*** Begin section ***

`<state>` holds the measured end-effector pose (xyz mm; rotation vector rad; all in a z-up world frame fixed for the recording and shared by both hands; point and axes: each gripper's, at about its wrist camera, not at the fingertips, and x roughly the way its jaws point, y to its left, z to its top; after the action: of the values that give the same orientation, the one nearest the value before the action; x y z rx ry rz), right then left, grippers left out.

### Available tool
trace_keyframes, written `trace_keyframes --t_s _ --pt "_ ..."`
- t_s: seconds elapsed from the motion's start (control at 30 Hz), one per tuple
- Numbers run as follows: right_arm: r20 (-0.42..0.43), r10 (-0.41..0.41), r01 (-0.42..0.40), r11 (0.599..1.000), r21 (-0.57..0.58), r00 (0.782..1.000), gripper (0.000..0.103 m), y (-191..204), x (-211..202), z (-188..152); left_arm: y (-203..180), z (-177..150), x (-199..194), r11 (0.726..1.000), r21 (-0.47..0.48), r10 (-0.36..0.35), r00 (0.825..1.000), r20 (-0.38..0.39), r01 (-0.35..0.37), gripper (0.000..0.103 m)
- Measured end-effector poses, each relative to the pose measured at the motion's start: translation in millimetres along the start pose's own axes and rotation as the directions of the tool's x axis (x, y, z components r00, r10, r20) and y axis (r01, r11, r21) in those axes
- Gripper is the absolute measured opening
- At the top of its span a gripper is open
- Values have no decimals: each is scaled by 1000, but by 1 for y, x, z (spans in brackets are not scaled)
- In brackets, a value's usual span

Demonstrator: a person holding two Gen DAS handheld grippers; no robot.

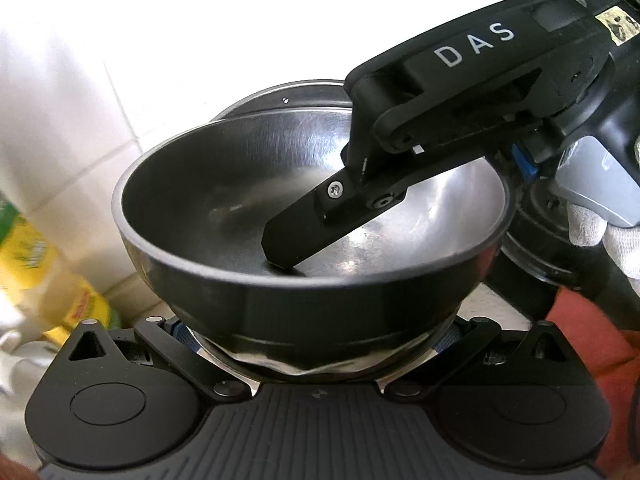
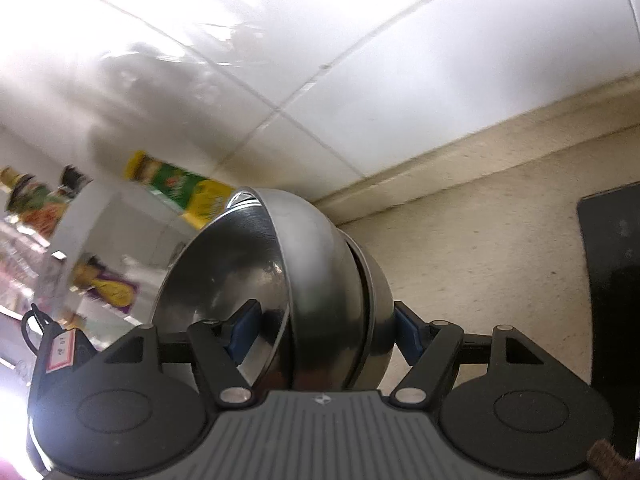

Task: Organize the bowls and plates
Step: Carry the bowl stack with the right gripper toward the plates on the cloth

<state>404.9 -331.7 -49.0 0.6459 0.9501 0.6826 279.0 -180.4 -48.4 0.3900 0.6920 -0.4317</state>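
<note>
- In the left wrist view the steel bowl (image 1: 224,184) sits right in front of the camera, mouth tilted up toward us, with the rim of a second bowl (image 1: 280,94) showing behind its far edge.
- A round bowl has no long axis; in the right wrist view the stack (image 2: 320,280) lies tipped on its side, mouths facing left, bases to the right.
- The right hand-held gripper (image 2: 324,332) clamps that stack: its left blue pad (image 2: 244,330) is inside the inner bowl, its right blue pad (image 2: 410,334) against the outer bowl's wall, jaws about half spread.
- From the left camera we see one black finger (image 1: 298,226) of that gripper reaching down into the bowl, a white-gloved hand (image 1: 600,236) behind it.
- The left hand-held gripper (image 1: 312,344) sits under the bowl; its fingertips are hidden by the bowl's base, so we cannot tell whether it grips or is only close.
- The stack is off the beige surface (image 2: 480,240), in front of a white tiled wall (image 2: 360,80).
- Blurred yellow-green packets (image 2: 188,192) stand at left; a dark slab (image 2: 612,280) is cut off at the right edge.
</note>
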Motion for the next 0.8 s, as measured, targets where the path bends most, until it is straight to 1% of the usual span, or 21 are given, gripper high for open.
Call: trace_keyframes --t_s 0.13,0.2,0.33,0.47,0.63,0.8 --pt "-1 32 -32 999 -39 999 66 24 -13 -7 -17 -7 -39 998 -20 53 999 9 -52 103" --pt "-7 44 -45 997 -62 999 66 37 -19 -12 -29 -17 -53 996 -34 78 997 6 -78 103" --pt "-39 79 -83 992 -92 996 66 56 -24 -24 -50 -33 -87 989 -68 135 991 0 -134 103" --pt "-75 103 -111 986 -123 992 66 72 -26 -39 -71 -54 -115 978 -110 173 985 -21 -174 103" --pt "-124 113 -130 982 -136 986 66 90 -25 -67 -97 -90 -159 968 -152 194 980 -48 -199 103" --pt "-156 109 -128 984 -123 982 66 99 -26 -106 -123 -132 -191 966 -175 179 981 -71 -189 103"
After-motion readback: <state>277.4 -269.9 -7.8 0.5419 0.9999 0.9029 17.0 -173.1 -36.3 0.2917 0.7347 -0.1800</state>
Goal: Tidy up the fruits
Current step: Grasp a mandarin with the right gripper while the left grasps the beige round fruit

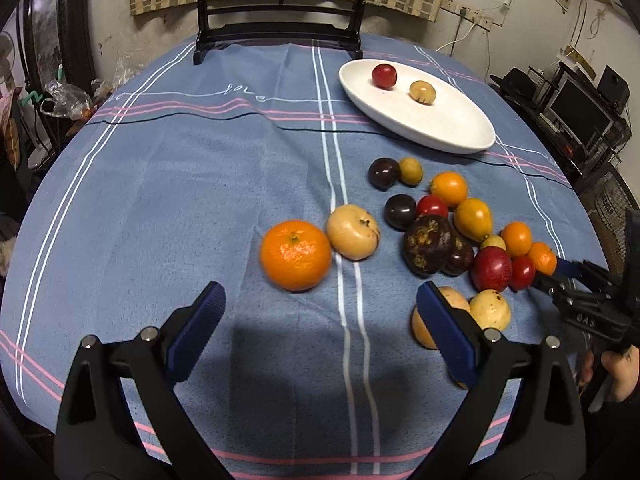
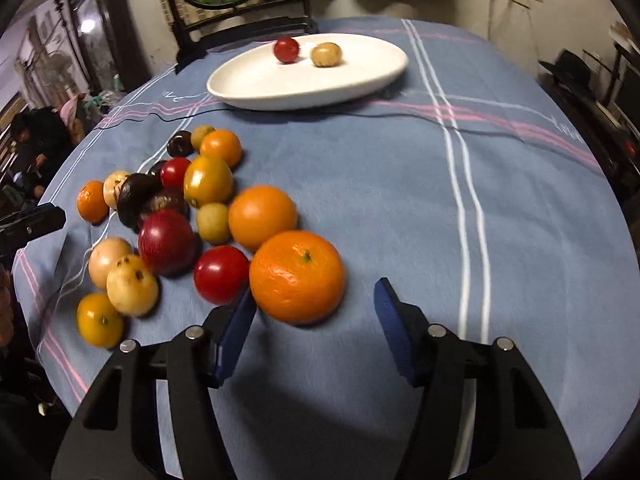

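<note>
We show the approach stage of a pick: our right gripper (image 2: 316, 334) stands with its jaws apart over the blue striped tablecloth (image 2: 400, 200), and a large orange mandarin (image 2: 298, 276) lies just ahead of the gap, nearer the left pad than the right, with no pad pressing on it. A red cherry tomato (image 2: 221, 274) sits just outside the left pad, almost touching the mandarin, and the rest of the fruit cluster (image 2: 168, 208) spreads farther out on that same side. Our left gripper (image 1: 320, 320) is likewise wide open and empty; ahead of its gap lies another orange mandarin (image 1: 295, 255), with a pale round fruit (image 1: 353, 237) touching that one's right side. The white oval dish (image 2: 280, 92) stands well beyond both sets of jaws and already holds a red fruit (image 2: 286, 49) and a tan fruit (image 2: 326, 55), apart from each other. We judge the sorting to be in its early part, with most fruit on the cloth. The next move calls for advancing the right jaws so the pads straddle the mandarin's widest part, keeping the left pad from nudging the tomato, then closing.
</note>
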A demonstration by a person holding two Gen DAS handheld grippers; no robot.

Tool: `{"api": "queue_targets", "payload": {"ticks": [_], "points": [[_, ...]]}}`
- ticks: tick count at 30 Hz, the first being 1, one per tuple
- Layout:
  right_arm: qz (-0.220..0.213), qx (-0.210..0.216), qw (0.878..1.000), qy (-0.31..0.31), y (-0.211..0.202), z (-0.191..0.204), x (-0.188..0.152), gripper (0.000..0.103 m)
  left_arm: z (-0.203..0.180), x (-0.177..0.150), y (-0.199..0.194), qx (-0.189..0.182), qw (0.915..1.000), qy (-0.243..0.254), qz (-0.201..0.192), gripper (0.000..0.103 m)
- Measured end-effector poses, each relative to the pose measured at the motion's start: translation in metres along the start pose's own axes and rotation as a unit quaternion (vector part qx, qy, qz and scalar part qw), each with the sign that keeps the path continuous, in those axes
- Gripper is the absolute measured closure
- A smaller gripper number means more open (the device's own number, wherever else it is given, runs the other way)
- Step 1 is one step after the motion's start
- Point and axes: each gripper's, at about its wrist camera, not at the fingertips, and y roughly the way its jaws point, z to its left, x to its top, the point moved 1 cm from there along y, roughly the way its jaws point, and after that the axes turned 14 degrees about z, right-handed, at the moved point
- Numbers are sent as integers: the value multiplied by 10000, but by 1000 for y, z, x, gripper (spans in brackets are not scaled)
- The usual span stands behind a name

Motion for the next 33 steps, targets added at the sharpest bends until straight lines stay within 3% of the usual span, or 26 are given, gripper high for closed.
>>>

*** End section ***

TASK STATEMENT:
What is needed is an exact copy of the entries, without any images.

EXERCISE OUTPUT:
`<state>` holds the measured end-effector pose (xyz mm; rotation vector rad; all in a z-up world frame fixed for the recording and shared by both hands; point and axes: each gripper's, at about its wrist camera, not at the fingertips, and x roughly the way its jaws point, y to its left, z to its top; after the action: of the values that give the same orientation, the one nearest the value before the action; x y z rx ry rz), right then left, grippers left out.

### Available tool
trace_keyframes, written `trace_keyframes --t_s _ --pt "_ ..."`
- t_s: seconds elapsed from the motion's start (control at 30 Hz), one per tuple
- Numbers run as follows: right_arm: r20 (-0.42..0.43), r10 (-0.41..0.41), r01 (-0.42..0.40), r11 (0.599..1.000), r21 (-0.57..0.58), r00 (0.782..1.000), gripper (0.000..0.103 m), y (-191..204), x (-211..202), z (-188..152); left_arm: y (-203..180), z (-177..150), x (-199..194), r11 (0.726..1.000), r21 (-0.47..0.48), r10 (-0.36..0.35), r00 (0.825..1.000), r20 (-0.38..0.39), r01 (-0.35..0.37), gripper (0.000..0.103 m)
- Measured end-effector poses, each relative to the pose measured at the motion's start: translation in millimetres along the start pose's own axes and rotation as the directions of the tool's x axis (x, y, z components r00, r10, r20) and y axis (r01, r11, r21) in those axes
- Gripper is the absolute measured opening
- At the top of its span a gripper is open
- Values have no decimals: each is scaled by 1000, but by 1 for y, x, z (spans in brackets are not scaled)
- In brackets, a value's usual span

Demonstrator: a person holding two Gen DAS handheld grippers; no robot.


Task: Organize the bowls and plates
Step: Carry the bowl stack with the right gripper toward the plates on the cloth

<state>404.9 -331.7 -49.0 0.6459 0.9501 0.6826 279.0 -180.4 -48.4 0.3900 0.6920 -0.4317</state>
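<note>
- In the left wrist view the steel bowl (image 1: 224,184) sits right in front of the camera, mouth tilted up toward us, with the rim of a second bowl (image 1: 280,94) showing behind its far edge.
- A round bowl has no long axis; in the right wrist view the stack (image 2: 320,280) lies tipped on its side, mouths facing left, bases to the right.
- The right hand-held gripper (image 2: 324,332) clamps that stack: its left blue pad (image 2: 244,330) is inside the inner bowl, its right blue pad (image 2: 410,334) against the outer bowl's wall, jaws about half spread.
- From the left camera we see one black finger (image 1: 298,226) of that gripper reaching down into the bowl, a white-gloved hand (image 1: 600,236) behind it.
- The left hand-held gripper (image 1: 312,344) sits under the bowl; its fingertips are hidden by the bowl's base, so we cannot tell whether it grips or is only close.
- The stack is off the beige surface (image 2: 480,240), in front of a white tiled wall (image 2: 360,80).
- Blurred yellow-green packets (image 2: 188,192) stand at left; a dark slab (image 2: 612,280) is cut off at the right edge.
</note>
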Motion for the next 0.8 s, as measured, targets where the path bends most, until it is straight to 1% of the usual span, or 21 are given, gripper high for open.
Call: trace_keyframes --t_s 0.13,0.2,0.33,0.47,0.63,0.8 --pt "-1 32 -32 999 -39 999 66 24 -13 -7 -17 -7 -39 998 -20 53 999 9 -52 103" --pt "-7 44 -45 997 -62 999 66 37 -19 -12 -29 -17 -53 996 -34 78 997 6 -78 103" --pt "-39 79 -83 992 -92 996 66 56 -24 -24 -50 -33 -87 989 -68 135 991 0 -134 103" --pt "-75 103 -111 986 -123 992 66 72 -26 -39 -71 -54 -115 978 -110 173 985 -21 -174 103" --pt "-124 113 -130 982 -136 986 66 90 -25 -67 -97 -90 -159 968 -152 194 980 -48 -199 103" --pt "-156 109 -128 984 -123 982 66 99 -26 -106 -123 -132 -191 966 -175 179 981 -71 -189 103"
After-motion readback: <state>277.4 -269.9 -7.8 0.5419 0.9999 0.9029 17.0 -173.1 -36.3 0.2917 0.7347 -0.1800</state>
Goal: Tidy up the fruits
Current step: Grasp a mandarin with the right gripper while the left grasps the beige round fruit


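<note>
We show the approach stage of a pick: our right gripper (image 2: 316, 334) stands with its jaws apart over the blue striped tablecloth (image 2: 400, 200), and a large orange mandarin (image 2: 298, 276) lies just ahead of the gap, nearer the left pad than the right, with no pad pressing on it. A red cherry tomato (image 2: 221, 274) sits just outside the left pad, almost touching the mandarin, and the rest of the fruit cluster (image 2: 168, 208) spreads farther out on that same side. Our left gripper (image 1: 320, 320) is likewise wide open and empty; ahead of its gap lies another orange mandarin (image 1: 295, 255), with a pale round fruit (image 1: 353, 237) touching that one's right side. The white oval dish (image 2: 280, 92) stands well beyond both sets of jaws and already holds a red fruit (image 2: 286, 49) and a tan fruit (image 2: 326, 55), apart from each other. We judge the sorting to be in its early part, with most fruit on the cloth. The next move calls for advancing the right jaws so the pads straddle the mandarin's widest part, keeping the left pad from nudging the tomato, then closing.
</note>
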A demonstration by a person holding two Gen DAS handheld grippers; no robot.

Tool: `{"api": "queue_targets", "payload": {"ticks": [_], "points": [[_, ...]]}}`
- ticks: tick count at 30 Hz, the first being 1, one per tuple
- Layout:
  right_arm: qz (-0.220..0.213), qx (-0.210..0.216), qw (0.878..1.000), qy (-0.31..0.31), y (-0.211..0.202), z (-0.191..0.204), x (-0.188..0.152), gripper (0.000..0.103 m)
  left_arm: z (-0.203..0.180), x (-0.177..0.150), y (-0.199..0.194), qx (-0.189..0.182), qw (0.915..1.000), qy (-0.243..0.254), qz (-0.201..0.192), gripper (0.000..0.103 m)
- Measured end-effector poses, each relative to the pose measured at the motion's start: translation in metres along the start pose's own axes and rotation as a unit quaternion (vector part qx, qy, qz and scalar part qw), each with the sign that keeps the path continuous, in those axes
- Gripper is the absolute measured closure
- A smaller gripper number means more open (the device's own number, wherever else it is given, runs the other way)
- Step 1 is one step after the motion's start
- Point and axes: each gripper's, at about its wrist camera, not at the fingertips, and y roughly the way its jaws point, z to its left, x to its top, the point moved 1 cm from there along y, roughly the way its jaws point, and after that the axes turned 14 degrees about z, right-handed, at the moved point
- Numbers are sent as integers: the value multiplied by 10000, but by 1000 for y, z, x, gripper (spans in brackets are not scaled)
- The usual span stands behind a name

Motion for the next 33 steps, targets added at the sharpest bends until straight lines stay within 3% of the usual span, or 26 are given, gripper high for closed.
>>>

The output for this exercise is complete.